她便看穿了女人眼底浓郁的恶意、得意和讥讽。
她抿了抿唇不发一言,脑子里飞快接受记忆和祈愿的同时,还在不着痕迹打量眼下的环境。
脚踩银蓝台柱,不过她的台柱较之女人矮的离谱,几乎与地面持平,背景是浩瀚神秘的星空,美轮美奂。
凝眸望向漆黑中闪烁着星星点点的夜空,总觉得那里有数不清的眼睛在窥视。
“姐姐,我明白你不甘心输给我,不想回到疗院,但是你上次的精神暴动已经造成难以挽回的伤害,而且,你的脸”

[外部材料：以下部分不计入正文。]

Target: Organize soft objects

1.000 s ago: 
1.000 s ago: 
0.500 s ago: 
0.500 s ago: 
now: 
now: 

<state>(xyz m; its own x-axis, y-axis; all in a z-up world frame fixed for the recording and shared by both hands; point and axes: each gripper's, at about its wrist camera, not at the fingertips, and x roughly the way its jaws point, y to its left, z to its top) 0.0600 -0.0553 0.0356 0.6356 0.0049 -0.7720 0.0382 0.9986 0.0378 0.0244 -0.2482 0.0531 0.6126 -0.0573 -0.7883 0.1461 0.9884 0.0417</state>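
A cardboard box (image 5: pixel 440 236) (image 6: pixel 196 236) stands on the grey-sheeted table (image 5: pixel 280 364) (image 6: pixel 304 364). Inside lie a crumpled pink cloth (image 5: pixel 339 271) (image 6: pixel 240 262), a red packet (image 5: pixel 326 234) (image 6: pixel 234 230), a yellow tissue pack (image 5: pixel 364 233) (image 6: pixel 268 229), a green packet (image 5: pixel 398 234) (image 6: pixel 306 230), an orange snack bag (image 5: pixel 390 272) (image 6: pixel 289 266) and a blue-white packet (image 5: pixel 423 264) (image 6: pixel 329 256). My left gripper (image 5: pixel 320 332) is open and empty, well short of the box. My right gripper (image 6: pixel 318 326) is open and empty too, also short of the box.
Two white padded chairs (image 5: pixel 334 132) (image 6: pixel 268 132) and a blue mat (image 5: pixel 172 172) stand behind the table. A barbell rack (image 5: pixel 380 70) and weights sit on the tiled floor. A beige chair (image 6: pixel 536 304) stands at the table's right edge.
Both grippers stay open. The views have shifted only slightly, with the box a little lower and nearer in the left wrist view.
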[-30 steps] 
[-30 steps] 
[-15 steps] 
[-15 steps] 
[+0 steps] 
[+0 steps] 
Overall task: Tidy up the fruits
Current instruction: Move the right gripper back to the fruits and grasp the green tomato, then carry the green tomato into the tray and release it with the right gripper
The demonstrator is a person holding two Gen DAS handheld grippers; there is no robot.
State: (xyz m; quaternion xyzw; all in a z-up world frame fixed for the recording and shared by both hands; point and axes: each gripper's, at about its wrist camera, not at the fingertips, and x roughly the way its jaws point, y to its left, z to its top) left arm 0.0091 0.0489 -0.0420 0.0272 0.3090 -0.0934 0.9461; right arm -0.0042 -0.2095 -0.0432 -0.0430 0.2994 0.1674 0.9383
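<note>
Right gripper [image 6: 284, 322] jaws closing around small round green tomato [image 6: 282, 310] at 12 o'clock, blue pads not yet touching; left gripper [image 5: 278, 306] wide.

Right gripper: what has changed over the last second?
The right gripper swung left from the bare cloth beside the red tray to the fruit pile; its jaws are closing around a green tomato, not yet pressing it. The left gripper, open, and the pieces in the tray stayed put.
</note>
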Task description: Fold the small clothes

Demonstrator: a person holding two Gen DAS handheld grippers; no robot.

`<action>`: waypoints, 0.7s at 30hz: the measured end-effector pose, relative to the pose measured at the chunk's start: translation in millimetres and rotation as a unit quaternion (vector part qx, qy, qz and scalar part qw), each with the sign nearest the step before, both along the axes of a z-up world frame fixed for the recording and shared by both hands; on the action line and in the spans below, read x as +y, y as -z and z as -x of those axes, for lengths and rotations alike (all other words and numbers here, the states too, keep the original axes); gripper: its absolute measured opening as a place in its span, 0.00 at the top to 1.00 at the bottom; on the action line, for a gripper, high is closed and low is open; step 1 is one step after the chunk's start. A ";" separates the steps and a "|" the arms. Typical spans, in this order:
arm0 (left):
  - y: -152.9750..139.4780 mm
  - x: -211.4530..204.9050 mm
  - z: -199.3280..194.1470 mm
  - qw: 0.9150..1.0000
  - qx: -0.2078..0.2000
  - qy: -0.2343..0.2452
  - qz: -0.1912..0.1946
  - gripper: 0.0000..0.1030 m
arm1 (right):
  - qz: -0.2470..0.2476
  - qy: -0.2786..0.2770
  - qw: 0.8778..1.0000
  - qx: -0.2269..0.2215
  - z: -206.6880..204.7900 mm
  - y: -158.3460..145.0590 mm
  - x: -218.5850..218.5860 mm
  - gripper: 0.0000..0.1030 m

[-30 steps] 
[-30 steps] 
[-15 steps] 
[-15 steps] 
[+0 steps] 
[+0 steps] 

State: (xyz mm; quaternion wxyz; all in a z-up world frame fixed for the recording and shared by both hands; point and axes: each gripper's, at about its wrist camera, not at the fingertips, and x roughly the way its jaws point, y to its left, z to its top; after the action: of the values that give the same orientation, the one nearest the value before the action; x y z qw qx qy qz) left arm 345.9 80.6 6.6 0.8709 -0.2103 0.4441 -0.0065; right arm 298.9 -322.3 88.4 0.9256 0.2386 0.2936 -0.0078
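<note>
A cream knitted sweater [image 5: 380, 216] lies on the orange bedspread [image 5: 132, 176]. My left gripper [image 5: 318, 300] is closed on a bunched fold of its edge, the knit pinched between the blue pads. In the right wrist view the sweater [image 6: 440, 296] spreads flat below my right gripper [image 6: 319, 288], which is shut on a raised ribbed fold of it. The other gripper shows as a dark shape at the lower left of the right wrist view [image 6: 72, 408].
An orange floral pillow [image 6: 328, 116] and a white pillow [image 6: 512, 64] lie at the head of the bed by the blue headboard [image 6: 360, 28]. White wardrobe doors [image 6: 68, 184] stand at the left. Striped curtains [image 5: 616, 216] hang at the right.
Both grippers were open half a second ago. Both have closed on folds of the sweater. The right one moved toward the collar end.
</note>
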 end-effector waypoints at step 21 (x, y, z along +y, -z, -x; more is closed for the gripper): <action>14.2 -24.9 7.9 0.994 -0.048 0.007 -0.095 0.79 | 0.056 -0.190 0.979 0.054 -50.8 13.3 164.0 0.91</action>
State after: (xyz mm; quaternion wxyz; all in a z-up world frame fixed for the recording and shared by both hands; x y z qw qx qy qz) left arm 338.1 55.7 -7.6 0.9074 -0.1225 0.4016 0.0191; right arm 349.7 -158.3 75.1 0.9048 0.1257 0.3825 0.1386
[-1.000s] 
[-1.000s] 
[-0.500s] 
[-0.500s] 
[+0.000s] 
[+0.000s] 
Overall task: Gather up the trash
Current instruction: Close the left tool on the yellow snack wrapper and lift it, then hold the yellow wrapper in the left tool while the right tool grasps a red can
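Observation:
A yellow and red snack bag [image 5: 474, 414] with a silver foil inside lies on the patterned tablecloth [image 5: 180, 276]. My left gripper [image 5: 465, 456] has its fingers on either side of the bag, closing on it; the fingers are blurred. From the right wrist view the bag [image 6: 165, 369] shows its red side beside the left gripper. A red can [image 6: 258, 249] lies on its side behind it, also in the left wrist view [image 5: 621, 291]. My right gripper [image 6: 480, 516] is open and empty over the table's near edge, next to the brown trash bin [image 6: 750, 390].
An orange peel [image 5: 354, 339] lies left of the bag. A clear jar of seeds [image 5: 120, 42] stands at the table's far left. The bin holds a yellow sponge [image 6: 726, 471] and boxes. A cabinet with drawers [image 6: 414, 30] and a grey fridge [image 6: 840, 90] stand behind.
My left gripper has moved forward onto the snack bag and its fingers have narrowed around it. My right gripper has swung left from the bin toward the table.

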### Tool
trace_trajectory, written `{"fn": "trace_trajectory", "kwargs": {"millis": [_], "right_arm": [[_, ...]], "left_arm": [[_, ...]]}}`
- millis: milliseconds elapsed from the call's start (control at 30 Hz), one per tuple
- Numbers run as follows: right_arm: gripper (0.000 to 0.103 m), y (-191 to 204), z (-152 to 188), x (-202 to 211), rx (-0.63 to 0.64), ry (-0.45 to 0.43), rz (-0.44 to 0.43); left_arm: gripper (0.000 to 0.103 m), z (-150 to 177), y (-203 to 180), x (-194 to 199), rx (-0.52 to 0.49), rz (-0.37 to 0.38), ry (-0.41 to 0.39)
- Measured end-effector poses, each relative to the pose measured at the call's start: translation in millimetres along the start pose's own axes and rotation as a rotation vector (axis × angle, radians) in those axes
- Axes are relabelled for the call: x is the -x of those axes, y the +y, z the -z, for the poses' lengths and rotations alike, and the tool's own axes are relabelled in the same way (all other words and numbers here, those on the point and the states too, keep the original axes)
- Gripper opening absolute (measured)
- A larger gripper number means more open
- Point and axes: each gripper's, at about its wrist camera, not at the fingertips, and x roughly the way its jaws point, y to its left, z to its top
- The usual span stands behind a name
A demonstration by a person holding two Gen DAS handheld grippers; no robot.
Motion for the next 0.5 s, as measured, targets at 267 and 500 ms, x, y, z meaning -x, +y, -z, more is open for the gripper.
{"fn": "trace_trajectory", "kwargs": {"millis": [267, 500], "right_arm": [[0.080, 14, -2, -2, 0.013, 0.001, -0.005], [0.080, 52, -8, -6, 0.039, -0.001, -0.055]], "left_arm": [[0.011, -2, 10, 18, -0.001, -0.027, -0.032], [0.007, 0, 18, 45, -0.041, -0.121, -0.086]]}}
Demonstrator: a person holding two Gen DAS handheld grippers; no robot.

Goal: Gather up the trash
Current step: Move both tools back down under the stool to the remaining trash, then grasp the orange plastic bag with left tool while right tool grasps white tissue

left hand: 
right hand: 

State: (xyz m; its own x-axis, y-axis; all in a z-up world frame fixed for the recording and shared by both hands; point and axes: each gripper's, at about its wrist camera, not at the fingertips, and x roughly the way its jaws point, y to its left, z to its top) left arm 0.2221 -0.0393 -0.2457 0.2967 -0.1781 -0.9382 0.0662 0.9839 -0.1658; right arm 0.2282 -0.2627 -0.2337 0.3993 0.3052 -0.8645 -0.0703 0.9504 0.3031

女人咬了咬唇,似不忍再说下去,歉疚哽咽:“姐姐,我不是有意的”
脸?
厄琉斯蹙起眉,要说她最在意什么,非皮囊莫属。
她抬手摸向自己的脸,后知后觉感觉到彻骨痛意。
指尖沿着皮肤的凹凸一路向上,从嘴角到眼尾,不必看,她也知道那必然是深可见骨的狰狞伤口。
眸子微眯,掩住里面的暗沉危险之色,低头,手上满是鲜血。
好,这可真好。
初一来就给她毁了容。
‘小二子,稍后我在跟你算账!’
已经接受了祈愿者的一切明白眼下是什么情况,凉凉的丢下一句话,现在可不是计较的时候。
厄琉斯嘴角勾起,半张完好无损的脸美的夺目耀眼,半张沾了艳红血液的脸狰狞,形如恶鬼,她歪着头掀起眼皮,望向高高台柱上的‘妹妹’,低哑凉凉的声线缓缓响起。